The problem:
Copy out each line of the data that includes the string "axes".
START Supplied material
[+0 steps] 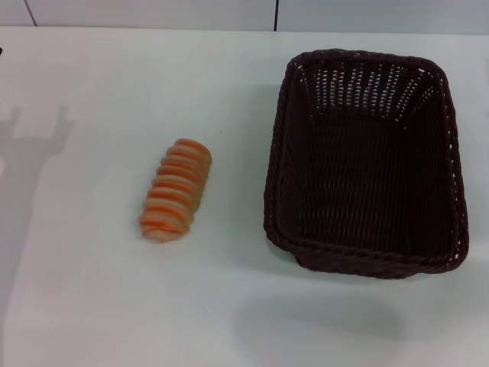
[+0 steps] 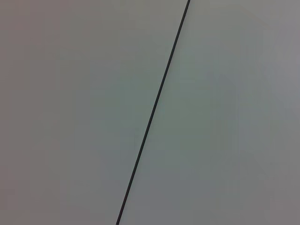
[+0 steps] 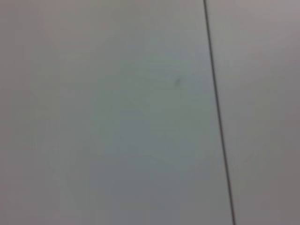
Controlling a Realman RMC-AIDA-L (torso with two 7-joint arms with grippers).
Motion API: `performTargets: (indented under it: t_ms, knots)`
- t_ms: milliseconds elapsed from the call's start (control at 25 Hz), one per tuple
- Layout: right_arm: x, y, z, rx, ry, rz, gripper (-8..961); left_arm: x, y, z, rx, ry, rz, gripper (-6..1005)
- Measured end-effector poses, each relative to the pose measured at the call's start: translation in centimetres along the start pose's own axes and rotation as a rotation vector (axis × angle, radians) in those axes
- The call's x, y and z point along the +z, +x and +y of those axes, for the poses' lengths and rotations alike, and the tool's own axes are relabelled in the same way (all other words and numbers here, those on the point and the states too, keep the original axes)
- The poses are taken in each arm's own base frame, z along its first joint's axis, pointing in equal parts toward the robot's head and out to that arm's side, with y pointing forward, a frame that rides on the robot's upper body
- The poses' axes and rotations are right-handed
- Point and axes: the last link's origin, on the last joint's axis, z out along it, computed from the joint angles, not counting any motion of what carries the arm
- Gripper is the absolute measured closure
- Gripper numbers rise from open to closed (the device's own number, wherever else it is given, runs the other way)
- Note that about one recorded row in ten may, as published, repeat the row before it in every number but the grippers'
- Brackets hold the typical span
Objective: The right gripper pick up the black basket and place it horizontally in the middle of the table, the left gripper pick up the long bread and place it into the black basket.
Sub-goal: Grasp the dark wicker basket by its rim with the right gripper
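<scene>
- Black basket [image 1: 367,164]: woven wicker, rectangular, empty, upright on the white table [image 1: 99,306]; long axis running away from the robot, set toward the robot's right rather than mid-table.
- Long bread [image 1: 176,190]: orange-and-cream ridged loaf, lying flat to the left of the basket, well apart from it, tilted slightly off the basket's long axis; outside the basket.
- Left gripper, right gripper: neither in view; open or closed not determinable. Only a claw-like shadow on the tabletop far left of the basket.
- Wrist views: plain pale surface crossed by one thin dark seam [image 2: 154,105]; nothing of the task's things there.
- Progress, judged: nothing done. Basket not yet lifted, turned crosswise or centred; loaf untouched.
- Remaining, judged: entire sequence, namely basket grasp and repositioning by right arm, then loaf pickup and deposit inside by left arm.
</scene>
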Motion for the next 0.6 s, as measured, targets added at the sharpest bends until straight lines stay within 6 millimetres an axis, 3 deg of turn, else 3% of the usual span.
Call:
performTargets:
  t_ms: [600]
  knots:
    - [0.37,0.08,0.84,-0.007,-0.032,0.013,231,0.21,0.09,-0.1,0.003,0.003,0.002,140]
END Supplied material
Solution for this problem:
- Measured end-effector poses, each relative to the pose measured at the call's start: translation in centimetres along the start pose's own axes and rotation as a rotation vector (axis × angle, radians) in those axes
- The call's x, y and z point along the +z, +x and +y of those axes, for the poses' lengths and rotations alike, and the tool's own axes are relabelled in the same way (all other words and numbers here, those on the point and the states too, keep the original axes)
- The poses' axes and rotations are right-handed
- Point and axes: the last link's origin, on the last joint's axis, z out along it, computed from the joint angles, not counting any motion of what carries the arm

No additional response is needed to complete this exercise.